REPUBLIKA.CO.ID,JAKARTA -- Klaim peran lahirnya Undang-Undang Nomor 6 Tahun 2014 tentang desa oleh sejumlah partai politik dan capres telah mengabaikan fakta potensi korupsi yang mengancam penerapan UU desa.
Potensi korupsi itu seiring dengan penerapan UU Desa yang akan diikuti oleh transfer anggaran kurang lebih 1 Milyar ke desa. Diperkirakan tahun 2014 ini saja total tranfer ke desa mencapai sekitar Rp 59 triliun. "Transfer ini, menyimpan potensi korupsi yang makin terdesentralisasi ke desa," kata aktivis Anti korupsi, Dahnil Anzar Simanjuntak, Rabu (2/4).

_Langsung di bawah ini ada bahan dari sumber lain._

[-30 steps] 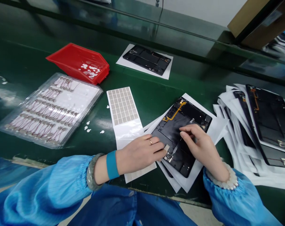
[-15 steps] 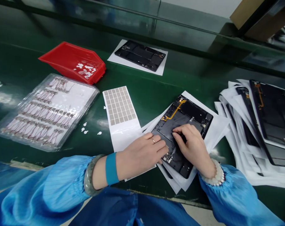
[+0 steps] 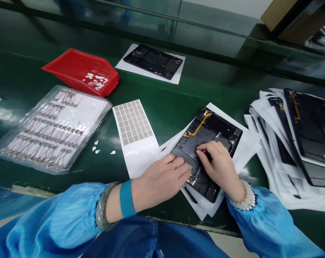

Masalah lemahnya mekanisme pengawasan di tingkat desa, kata dia, akan menjadi permasalahan sendiri. "Kasus Korupsi bisa jadi akan banyak kita temui di desa nantinya," katanya.
Menurutnya,untuk mencegah hal tersebut para capres dan partai politik itu jangan sibuk mengklaim UU Desa, tetapi harus punya konsep dan disain transfer dana ke desa, serta pengawasan untuk mencegah potensi Korupsi di desa.
Termasuk potensi konflik yang tinggi di desa berkenaan dengan alokasi anggaran tersebut. "Apapun ceritanya kebutuhan utama untuk Indonesia ke depan adalah melawan potensi Korupsi yang mungkin timbul. Maka kita butuh komitmen itu bukan klaim kosong," pungkas ekonom yang akrab dipanggil Anin itu.